» **EXERCISE INSTRUCTIONS**
Return all of the lines below exactly as they are.
*** DATASET SECTION
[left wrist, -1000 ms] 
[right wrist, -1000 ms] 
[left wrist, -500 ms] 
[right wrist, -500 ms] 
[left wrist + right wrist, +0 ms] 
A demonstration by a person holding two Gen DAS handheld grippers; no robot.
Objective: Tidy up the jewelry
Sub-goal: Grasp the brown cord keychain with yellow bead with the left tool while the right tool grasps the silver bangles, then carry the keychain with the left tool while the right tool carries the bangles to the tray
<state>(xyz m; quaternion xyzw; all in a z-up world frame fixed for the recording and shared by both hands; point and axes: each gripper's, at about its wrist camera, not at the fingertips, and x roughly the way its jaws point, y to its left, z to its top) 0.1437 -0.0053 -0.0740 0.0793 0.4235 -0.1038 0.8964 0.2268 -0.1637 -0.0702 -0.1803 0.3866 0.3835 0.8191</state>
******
» **RESPONSE BOX**
[left wrist, -1000 ms] 
[right wrist, -1000 ms] 
[left wrist, -500 ms] 
[right wrist, -500 ms] 
[left wrist + right wrist, +0 ms] 
A demonstration by a person holding two Gen DAS handheld grippers; no robot.
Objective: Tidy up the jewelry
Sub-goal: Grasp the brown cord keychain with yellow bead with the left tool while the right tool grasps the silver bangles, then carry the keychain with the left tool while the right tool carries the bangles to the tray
<state>(xyz m; quaternion xyzw; all in a z-up world frame fixed for the recording and shared by both hands; point and axes: each gripper's, at about its wrist camera, not at the fingertips, and x roughly the way its jaws point, y to its left, z to its top) 0.1437 -0.0053 -0.0740 0.0793 0.4235 -0.1038 0.8964 0.2268 -0.1637 -0.0702 -0.1803 0.3866 0.3835 0.8191</state>

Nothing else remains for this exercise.